Mr Tim Finchem
US PGA Tour Commissioner
100 PGA TOUR Boulevard
Ponte Vedra Beach, FL 32082
We’ve recently heard the news that from 2013, your tour will end in September, and tee off again in October. With such lucrative prize-money and FedEx Cup points on offer, we’re wondering if you realise that it will be all but impossible to lure the best golfers from your tour to play in what few tournaments we still have left.
It’s going to be difficult to just lure Australian golfers back home and it feels a lot like you’re going to be holding our players to ransom. We had a tough enough time just getting Jason Day back in the country when there was a few months break at the end of the year. What chance have we got when his off-season is going to be barely more than three days?
We know how willing you are to grow the game in other countries and realise you would never do something to jeopardise the game internationally, so we’re just looking for an explanation Was it something we said?
We’re sorry about that tricky question at the Presidents Cup and all those suggestions that a few more of the World Golf Championship events should be shared around the world a little more, well, that was nothing more than just a joke! We really think you should have all the World Golf Championships and I, for one, think you should have all the majors too. The Open Championship would b a perfect fit for New England and I’m sure a fifth major in Utah would be a massive boost for the state.
I mean, if anything it kind of feels like you owe us.
We’ve been shipping off golfers to the PGA Tour for many years now. There are 18 of us on tour this year, and I haven’t even mentioned the Aussies on the Nationwide Tour, nor the countless rounds of golf I played up in Massachusetts one year.
We’ve provided plenty of highlights too haven’t we?

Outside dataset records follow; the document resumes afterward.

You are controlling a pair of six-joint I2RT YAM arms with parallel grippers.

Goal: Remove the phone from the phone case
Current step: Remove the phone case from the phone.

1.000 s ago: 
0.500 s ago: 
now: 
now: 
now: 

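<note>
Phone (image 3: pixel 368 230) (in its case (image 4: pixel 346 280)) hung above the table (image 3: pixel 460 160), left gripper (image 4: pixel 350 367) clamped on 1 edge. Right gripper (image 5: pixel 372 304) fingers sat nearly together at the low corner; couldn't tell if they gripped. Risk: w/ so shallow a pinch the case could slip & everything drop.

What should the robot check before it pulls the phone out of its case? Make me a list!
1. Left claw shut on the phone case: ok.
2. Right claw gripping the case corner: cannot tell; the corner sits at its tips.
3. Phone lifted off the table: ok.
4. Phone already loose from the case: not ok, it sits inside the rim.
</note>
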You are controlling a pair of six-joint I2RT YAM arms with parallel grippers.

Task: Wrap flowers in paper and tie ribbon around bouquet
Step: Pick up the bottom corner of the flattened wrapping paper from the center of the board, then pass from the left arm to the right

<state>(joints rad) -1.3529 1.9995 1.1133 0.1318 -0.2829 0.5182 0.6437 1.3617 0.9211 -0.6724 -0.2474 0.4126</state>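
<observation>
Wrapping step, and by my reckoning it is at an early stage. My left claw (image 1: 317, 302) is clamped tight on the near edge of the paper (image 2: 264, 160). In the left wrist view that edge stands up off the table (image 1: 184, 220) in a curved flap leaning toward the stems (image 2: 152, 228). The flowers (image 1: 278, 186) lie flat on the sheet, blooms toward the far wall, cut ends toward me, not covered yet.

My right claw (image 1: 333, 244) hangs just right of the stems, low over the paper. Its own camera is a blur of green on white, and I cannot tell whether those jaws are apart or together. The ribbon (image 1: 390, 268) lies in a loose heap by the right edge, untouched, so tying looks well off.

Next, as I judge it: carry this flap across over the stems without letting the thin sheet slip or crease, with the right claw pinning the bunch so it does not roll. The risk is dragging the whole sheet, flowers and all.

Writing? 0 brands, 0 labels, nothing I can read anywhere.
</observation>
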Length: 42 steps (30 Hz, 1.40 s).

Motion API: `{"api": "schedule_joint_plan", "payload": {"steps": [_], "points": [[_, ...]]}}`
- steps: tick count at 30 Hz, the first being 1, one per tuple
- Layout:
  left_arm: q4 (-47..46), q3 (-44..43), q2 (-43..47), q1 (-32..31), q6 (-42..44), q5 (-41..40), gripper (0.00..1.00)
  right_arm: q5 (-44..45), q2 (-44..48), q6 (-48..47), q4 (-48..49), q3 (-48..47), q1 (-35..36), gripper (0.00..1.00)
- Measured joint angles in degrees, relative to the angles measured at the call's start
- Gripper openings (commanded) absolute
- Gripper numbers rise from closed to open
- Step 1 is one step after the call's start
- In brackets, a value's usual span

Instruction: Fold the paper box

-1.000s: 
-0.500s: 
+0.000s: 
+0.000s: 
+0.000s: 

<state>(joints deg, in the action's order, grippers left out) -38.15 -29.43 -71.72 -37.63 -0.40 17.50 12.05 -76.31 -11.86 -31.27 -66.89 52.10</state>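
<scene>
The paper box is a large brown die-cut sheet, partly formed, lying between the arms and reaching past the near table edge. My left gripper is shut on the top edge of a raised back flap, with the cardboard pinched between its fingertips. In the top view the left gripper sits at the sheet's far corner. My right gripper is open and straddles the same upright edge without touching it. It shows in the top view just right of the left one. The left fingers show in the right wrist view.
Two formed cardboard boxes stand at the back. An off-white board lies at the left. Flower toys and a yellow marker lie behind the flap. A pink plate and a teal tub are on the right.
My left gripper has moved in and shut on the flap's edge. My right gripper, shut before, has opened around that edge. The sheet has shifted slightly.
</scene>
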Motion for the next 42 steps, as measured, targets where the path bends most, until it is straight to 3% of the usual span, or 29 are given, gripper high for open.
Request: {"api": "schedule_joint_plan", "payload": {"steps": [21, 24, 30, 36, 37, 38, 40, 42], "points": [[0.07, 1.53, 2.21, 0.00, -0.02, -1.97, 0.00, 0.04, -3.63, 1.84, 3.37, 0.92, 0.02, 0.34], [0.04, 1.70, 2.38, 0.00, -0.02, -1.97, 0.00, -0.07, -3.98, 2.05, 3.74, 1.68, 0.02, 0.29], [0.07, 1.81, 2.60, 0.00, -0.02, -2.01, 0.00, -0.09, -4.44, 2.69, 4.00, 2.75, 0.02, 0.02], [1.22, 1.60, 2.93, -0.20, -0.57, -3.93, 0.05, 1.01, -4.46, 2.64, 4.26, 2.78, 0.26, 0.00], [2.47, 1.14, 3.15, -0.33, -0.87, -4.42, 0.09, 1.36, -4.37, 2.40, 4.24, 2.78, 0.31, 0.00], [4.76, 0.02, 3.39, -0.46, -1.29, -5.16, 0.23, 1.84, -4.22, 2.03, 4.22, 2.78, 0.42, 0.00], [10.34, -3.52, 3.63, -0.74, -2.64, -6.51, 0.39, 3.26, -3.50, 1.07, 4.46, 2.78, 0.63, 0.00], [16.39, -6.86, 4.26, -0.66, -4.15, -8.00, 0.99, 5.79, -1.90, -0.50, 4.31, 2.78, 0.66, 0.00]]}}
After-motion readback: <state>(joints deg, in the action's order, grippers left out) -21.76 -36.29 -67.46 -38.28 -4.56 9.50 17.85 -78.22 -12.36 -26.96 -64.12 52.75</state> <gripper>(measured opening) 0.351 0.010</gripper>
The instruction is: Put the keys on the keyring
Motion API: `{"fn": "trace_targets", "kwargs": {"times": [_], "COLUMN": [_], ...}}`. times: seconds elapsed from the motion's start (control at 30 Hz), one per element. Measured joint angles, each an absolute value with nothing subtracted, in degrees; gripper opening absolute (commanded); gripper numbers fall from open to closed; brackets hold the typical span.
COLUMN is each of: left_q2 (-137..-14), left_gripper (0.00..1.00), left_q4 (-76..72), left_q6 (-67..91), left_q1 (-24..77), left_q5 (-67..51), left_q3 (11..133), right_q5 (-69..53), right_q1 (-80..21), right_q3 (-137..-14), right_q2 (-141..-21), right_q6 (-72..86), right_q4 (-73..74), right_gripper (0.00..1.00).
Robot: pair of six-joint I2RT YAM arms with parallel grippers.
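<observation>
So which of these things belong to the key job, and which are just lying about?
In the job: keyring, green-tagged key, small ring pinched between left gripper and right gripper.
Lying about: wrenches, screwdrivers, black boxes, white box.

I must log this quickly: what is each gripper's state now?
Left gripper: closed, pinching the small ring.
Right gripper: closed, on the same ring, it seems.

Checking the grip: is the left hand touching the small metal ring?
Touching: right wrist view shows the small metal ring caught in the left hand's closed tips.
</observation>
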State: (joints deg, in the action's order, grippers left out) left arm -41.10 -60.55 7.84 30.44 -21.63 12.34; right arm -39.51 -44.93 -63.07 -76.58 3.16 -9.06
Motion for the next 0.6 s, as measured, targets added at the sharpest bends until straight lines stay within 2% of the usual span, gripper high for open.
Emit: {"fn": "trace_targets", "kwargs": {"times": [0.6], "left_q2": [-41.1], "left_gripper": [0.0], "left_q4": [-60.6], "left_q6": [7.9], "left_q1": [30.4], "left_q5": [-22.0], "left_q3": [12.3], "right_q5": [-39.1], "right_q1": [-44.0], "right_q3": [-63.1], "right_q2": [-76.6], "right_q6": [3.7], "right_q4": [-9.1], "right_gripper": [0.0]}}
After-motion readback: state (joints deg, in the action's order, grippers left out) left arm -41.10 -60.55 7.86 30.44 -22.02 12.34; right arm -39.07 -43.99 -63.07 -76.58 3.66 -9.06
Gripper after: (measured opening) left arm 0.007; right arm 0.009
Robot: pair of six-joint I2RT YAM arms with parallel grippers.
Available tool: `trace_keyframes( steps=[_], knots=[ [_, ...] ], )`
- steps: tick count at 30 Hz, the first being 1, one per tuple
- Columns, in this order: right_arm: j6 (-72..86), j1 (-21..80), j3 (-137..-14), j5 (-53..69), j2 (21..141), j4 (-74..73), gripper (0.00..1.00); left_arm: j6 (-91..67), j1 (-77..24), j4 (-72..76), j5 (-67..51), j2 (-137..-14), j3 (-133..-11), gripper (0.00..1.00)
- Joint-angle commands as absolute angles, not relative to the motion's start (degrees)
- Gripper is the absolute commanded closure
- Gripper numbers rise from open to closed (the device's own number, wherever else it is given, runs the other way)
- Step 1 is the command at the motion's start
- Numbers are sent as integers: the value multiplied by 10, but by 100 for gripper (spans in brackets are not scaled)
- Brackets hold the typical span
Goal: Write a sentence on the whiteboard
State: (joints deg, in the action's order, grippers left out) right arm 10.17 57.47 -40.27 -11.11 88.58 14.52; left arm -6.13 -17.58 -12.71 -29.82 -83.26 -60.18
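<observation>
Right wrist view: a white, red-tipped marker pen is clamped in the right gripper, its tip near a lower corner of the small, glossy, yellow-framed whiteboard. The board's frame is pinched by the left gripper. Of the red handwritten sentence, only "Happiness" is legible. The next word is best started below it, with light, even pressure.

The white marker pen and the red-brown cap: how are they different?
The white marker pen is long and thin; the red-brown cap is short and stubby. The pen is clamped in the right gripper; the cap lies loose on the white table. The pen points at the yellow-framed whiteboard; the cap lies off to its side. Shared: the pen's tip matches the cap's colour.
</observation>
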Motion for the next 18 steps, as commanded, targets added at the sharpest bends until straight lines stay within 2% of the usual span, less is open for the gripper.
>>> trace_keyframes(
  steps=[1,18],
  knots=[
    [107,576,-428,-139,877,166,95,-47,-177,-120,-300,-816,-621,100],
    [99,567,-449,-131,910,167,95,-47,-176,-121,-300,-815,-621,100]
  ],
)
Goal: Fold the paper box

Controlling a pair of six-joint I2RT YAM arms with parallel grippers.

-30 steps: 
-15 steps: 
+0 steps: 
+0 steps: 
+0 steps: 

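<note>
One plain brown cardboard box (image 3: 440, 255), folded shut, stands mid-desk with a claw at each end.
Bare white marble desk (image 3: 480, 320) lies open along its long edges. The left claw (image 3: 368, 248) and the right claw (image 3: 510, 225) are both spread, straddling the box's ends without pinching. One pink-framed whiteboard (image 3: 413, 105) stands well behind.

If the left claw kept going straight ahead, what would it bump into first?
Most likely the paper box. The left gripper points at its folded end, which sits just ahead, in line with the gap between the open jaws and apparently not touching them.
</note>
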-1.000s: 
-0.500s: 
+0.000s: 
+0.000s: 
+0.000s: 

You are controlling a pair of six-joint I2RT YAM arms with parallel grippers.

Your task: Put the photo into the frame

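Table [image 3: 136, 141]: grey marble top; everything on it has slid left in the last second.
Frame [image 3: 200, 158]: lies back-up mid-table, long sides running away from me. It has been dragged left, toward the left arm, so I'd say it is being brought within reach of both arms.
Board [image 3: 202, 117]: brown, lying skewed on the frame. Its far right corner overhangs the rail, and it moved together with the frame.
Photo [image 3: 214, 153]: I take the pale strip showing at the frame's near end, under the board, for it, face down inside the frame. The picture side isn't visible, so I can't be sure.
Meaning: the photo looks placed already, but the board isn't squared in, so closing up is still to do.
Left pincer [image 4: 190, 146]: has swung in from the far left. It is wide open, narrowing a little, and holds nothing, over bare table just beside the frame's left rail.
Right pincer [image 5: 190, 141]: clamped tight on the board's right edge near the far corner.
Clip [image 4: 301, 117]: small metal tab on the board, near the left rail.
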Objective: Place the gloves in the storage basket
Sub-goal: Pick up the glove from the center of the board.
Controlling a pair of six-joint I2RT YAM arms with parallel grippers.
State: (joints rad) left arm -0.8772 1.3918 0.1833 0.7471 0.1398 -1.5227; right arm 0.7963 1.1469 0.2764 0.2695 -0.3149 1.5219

None of us will ever forget Craig Parry’s hole out to win at Doral and if it wasn’t for Geoff Ogilvy, the 2006 US Open would have been won by a golfer who couldn’t make par. Not a good look for the nation’s most prestigious open golf tournament.
We’ve even been happy to lose when needed.
Our golfers have happily taken second place in seven US Masters’ now, with Americans winning on five of those occasions. It’s taken a huge toll on our country’s psyche as we’re not used to losing so often but we’re happy if it is for the greater good of the PGA Tour. Ok, so the US Masters isn’t strictly a PGA Tour event, but you get my point.
And what about all those American victories at The Presidents Cup? It’s not easy to assemble a team of the finest golfers from outside the US and Europe and get them to play as poorly as they have. I mean, you seriously don’t think Robert Allenby could play that poorly on a course he grew up on do you?
We’re just all a bit disappointed down here as we’ve just come off the most exciting summer of Australian golf in many decades. Your mate Tiger has been very generous with his time and been happy to pop Down Under which has kick started our golf tournaments again. Great golfers now seem to pop down to play the Australian Masters each year, the Australian Open has regained a little of the pride it once lost and the Australian PGA Championship has golfers challenging each other to duels, just to get a spot in the field.
We were all looking forward to the years ahead when we can bank on some decent tournaments (on decent courses) with decent golfers, held in our own backyard.
Look, we’re just all assuming this is a bit of a joke. You do have a wicked sense of humour. But on the off chance this isn’t a joke, let it be known we won’t take this lying down.
We won’t take this as merely a slap in the face. Most of us will consider it more like a deliberate blow to the mid-rift. Probably something more akin to the golf club scene in Uncle Buck. With you as John Candy and us as the skinny teenager trying to get lucky with your niece.
We’re going to have to start disobeying orders and begin winning majors again. We’re not going to stand for second place any more if you’re just going to hold our golfers for ransom. And when we take The Presidents Cup in Ohio next year, just remember that you brought it all upon yourself.
We’ve also got a larger than life (and many open-cut mines) mining magnate too. And I can tell you that if he gets wind of this, well, lets just say the CIA will become involved. To use a golfing term, it really feels like we’ve been shafted on this one, and we’re starting to wonder if the CIA aren’t involved already.
Aussie Golfer. And all Australian golf fans.